Despite Thornton’s anonymity, head coach Paul Rhoads would tell you he has been one of the most consistent and best performers on the team the last two seasons.
Such is the life of the long snapper on a football team. You never know he is there unless there is a mishap. And so far in his brilliant career, Thornton hasn’t given you a chance to get to know him.
Thornton, a junior from Marion, Iowa, is entering his third and final season as ISU’s deep snapper on all punts, field goals and extra points. So far in his Cyclone career he has been absolutely perfect. No snap too high, or too low. Every single time Thornton has given the punter or holder the opportunity to execute the play with the highest efficiency.
Rhoads marvels at Thornton’s accuracy and consistency.
“Long snapping is a forgotten position and a position taken for granted,” Rhoads said. “We are always keenly aware having a guy like Spencer who can operate perfect. That’s what the position needs to be. It needs to be on time. It needs to be accurate every time it happens. You’re talking about extreme amounts of yards and you’re talking about points every time that he is on the field. Without that consistency from that position, games can change. We have been outstanding when Spencer has the ball in his hands.”
Iowa State has been blessed with outstanding long snappers in recent memory.
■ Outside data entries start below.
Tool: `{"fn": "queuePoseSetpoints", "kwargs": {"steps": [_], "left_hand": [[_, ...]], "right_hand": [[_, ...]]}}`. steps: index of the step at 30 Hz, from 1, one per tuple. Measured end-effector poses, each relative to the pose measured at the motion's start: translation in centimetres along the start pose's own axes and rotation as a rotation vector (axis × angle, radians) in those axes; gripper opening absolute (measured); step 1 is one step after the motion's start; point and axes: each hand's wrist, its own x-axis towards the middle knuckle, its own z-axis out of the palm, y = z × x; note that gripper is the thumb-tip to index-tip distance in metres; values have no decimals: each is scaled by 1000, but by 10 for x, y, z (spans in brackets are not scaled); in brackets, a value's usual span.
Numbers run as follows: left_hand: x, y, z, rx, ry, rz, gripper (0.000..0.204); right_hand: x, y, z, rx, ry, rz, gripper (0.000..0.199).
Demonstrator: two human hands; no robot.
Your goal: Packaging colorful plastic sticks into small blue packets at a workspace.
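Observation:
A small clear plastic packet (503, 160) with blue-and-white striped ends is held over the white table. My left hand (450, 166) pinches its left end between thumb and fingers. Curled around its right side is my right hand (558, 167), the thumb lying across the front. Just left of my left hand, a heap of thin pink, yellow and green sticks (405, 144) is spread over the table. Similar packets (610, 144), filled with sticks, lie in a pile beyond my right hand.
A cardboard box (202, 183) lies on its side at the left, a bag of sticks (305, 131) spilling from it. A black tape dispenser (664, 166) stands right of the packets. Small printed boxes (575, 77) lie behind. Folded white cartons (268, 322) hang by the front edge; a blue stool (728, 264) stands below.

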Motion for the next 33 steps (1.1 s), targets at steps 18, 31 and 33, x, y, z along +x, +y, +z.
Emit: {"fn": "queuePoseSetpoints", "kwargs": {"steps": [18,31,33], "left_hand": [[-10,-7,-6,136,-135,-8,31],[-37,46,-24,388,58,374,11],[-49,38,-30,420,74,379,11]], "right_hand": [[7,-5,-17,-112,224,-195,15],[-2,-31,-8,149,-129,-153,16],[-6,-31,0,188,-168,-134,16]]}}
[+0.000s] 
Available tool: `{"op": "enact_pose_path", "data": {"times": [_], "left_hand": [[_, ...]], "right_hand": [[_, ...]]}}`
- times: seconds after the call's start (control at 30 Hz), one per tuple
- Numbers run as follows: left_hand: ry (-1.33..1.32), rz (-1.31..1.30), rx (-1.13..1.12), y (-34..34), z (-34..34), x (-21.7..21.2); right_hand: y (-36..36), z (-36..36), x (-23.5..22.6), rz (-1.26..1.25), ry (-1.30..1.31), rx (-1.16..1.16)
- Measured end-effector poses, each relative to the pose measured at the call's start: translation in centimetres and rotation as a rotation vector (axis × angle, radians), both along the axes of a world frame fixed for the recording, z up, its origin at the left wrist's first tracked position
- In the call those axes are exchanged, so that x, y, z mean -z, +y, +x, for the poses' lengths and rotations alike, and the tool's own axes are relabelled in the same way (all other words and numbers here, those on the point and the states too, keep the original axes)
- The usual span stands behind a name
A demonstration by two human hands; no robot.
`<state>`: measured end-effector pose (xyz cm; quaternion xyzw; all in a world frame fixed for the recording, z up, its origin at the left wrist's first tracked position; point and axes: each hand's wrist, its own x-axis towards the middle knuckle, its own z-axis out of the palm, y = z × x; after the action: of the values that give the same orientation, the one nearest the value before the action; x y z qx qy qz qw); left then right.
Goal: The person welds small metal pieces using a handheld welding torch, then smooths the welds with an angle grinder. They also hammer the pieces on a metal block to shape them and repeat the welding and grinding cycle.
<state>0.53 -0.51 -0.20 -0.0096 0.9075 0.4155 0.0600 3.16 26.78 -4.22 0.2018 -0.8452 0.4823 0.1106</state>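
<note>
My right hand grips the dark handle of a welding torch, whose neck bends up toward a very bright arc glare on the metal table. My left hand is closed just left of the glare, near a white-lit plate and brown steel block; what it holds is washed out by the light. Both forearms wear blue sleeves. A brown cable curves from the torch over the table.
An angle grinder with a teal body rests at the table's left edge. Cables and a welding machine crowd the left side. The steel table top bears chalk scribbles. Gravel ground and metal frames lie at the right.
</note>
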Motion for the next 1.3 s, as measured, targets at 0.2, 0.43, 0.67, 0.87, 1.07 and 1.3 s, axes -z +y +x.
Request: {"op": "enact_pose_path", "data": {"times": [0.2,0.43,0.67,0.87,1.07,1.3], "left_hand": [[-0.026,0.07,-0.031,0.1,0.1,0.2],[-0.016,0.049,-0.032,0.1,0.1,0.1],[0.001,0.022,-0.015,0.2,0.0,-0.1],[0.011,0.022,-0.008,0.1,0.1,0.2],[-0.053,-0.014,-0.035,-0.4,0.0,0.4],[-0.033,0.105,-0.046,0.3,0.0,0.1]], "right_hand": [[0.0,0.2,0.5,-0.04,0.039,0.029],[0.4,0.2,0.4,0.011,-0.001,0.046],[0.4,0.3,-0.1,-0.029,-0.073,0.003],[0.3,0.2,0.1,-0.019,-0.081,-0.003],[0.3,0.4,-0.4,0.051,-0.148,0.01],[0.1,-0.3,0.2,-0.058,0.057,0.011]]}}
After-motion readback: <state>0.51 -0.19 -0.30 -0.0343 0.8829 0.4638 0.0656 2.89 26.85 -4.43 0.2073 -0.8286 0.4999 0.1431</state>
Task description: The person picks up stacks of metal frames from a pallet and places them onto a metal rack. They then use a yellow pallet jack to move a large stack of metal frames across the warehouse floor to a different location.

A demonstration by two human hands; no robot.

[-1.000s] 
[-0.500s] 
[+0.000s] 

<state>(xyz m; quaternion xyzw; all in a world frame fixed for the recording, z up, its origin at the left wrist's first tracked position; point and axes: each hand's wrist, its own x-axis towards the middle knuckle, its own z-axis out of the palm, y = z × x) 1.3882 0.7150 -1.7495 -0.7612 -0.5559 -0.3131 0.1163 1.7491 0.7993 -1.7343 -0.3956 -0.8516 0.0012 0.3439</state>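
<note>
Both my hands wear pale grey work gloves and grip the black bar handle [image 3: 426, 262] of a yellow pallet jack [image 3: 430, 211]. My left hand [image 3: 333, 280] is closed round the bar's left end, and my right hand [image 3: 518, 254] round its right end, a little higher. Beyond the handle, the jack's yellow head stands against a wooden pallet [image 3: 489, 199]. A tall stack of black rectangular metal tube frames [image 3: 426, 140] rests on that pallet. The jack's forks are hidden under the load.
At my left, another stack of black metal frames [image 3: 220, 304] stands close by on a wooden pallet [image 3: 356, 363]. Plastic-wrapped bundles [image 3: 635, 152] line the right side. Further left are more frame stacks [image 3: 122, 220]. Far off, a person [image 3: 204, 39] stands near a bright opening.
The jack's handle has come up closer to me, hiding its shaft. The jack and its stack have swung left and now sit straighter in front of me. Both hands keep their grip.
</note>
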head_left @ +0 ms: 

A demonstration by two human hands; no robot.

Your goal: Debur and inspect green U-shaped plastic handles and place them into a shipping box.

Guys like Landon Schrage, Matt Purvis and Dakota Zimmerman helped raise the bar, and Thornton is elevating it even further.
Long-snapping first piqued Thornton’s interest when he was in high school at Cedar Rapids Washington. Thornton already was a center and he felt a need to assist the varsity any way he could. He had never practiced the art of long-snapping, but he received a huge boost from his father, DeKevin, who was a punter in high school.
Through long practices in the evenings, Thornton started to get the hang of it.
“I probably started back in seventh grade,” Thornton said. “My dad first suggested I try it, so we started practicing in the front yard. My dad was a punter, so he knew where to catch the ball and we just started practicing. We got out the tape measure and measured 15 yards and I think if you look hard enough, there’s still some spray paint on the sidewalk where we measured off 15 yards. That’s where it kind of started and I took over as the long snapper for our team.”
Thornton kept improving his craft during his high school years. He spent summers attending Jamie Kohl’s camps, a former Iowa State kicker who has built a reputation as the leader in kicking, punting and snapping instruction. He always dreamed of playing Division I football and knew that long snapping would be his ticket.
“When I realized that being a 205-pound center wasn’t going to get me anywhere, I knew snapping was going to be the way to get me on a team,” Thornton said. “It’s such an art and a craft to perfect. I just worked. I attended many of Kohl’s Camps and I set my sights on long-snapping and worked hard. It wasn’t until Kohl told me, ‘Hey, Iowa State is looking for someone,’ I started thinking about Iowa State.”
Iowa State was indeed searching for a long snapper with the departure of Zimmerman. It also didn’t hurt Iowa State was a leader in the field of study Thornton wanted to pursue in aerospace engineering.
He visited Iowa State during spring practice and the first person to greet him as he arrived was Coach Rhoads. It certainly made an impression.
“To have Coach Rhoads the first person to meet me at the door, that just kind of set that tone of where I wanted to be,” Thornton said. “By the end of my spring break I told them this is where I want to go to school.”
Thornton was been blessed to work with one of the nation’s best punters in All-Big 12 performer Kirby Van Der Kamp his first two seasons as a long snapper. When Van Der Kamp succeeded, Thornton took pride in that. A good punter needs a good snapper.
The two formed a special bond.
“Kirby had outstanding years and I just fed off that,” Thornton said. “I worked every day to make him a better punter, and that’s something that makes you feel good. I’m really technical and it would be my goal to make sure Kirby never had to move right or left or back. If he didn’t say anything after the punt on the sideline, then that’s your compliment. That’s what you’re looking for.”
Thornton enters his senior year as one of the Cyclones’ most valuable players. He continues to take over a 100 snaps daily to make sure you never hear his name, and Thornton has no problem with that.
“It’s kind of a backwards compliment,” said Thornton. “You kind of want that recognition but at the same time the only way you’re going to get it is if you screw up.”